The word “submit” is the Greek word “hupeiko”. It carries the idea of yielding or withdrawing. It is not a demand to submit. Those who serve as Elders by virtue of their wisdom, spiritual maturity, and godly example ought to be given respect. The church is encouraged to listen and be persuaded by them because of who they are and their sacrificial service to the church. Consider Hebrews 13:7, “Remember your leaders, those who spoke to you the word of God. Consider the outcome of their way of life, and imitate their faith.”
Another aspect of this passage that is used to argue for the idea of hierarchical positional authority is that those who lead the church are held to a special level of accountability. However, there is nothing in this verse that demonstrates that this accountability is unique to a position of authority in the church. All believers are accountable to God for their actions including how their actions and words impact the family of God, the church. There are many “one anothering” passages in the New Testament that clearly communicate the responsibility we bear for one another as members of the body, the church, regardless of position.
It shouldn’t surprise us that God’s idea of leadership within the church looks so different from what we see in the world. After all the church is a living organism and not an organization. It should concern us that the church has taken the organizational structures of the world and forced the biblical roles and functions of the church into them. This has created institutional thinking within the church. As a result, the focus of many churches is primarily on the form instead of the proper functioning of the church.

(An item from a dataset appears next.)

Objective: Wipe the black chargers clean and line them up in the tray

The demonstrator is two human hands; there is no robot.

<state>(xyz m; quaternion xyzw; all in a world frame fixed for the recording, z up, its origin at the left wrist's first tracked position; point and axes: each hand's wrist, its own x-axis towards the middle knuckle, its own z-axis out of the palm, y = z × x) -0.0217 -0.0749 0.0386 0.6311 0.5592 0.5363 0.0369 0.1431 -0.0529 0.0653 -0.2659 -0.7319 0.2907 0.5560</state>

In conclusion, arguing that the New Testament teaches that Elders have been given the authority to rule over the church and that the church is supposed to implicitly obey them is simply wrong. Jesus Christ is the head of the church. All believers derive their authority from him. All believers exercise spiritual authority when they are representing Christ with their words and deeds. It is an organic authority that should be demonstrated and communicated in love. The response when this type of authority is communicated ought to be a willingness to submit to one another in love.
I hope that this article has been helpful to you and at the very least has prompted you to consider your own views of church leadership and governance. There is a lot more that could be said on the matter but for now, I will leave it up to you to do further study if you so choose to.
God and His Word must be our source of truth and not our own knowledge, opinions, or traditions. It can be difficult to look at something that we assume is correct and question it, but at the end of the day if it moves us closer to our God and His will for us, it is well worth it.